- Information given:
--

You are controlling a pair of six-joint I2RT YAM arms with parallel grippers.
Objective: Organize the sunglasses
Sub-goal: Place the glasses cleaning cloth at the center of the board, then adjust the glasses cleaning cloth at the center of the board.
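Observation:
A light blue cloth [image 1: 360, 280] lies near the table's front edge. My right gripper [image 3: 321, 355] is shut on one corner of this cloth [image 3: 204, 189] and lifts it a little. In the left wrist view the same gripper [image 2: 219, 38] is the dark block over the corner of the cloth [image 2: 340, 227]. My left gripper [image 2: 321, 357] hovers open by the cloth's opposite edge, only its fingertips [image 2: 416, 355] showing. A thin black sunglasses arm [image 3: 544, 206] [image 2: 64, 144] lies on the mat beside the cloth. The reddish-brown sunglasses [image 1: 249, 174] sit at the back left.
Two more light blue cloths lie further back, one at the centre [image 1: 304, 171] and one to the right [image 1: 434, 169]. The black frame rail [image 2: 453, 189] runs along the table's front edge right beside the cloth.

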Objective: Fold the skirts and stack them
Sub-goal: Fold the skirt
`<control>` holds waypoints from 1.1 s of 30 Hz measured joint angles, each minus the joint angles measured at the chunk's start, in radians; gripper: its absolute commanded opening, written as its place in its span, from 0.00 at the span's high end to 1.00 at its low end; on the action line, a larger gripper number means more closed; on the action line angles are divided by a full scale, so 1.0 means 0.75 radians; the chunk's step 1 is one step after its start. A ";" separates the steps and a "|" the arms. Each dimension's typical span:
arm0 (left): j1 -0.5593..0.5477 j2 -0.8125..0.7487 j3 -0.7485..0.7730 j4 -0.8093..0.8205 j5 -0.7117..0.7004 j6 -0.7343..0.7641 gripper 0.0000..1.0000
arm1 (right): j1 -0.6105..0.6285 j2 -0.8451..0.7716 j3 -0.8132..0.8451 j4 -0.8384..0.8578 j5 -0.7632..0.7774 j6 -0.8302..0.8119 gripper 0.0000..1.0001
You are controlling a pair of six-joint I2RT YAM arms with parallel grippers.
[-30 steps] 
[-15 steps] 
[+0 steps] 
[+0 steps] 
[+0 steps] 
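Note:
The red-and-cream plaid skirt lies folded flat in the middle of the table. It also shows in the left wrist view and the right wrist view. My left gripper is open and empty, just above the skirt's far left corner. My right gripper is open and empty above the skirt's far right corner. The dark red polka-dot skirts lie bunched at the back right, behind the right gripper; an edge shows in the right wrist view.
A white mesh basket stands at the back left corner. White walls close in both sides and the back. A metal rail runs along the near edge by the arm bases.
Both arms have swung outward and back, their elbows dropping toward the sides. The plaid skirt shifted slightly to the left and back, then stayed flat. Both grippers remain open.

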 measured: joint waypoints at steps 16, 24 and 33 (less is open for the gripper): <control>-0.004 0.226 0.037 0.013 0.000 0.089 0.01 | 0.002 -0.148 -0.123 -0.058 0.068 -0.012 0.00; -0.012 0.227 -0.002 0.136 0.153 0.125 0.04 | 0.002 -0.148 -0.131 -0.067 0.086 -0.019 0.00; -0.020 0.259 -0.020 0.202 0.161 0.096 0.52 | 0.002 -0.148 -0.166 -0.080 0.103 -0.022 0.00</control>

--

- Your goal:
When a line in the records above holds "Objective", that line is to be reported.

- Response to the exercise:
Objective: Organize the sunglasses
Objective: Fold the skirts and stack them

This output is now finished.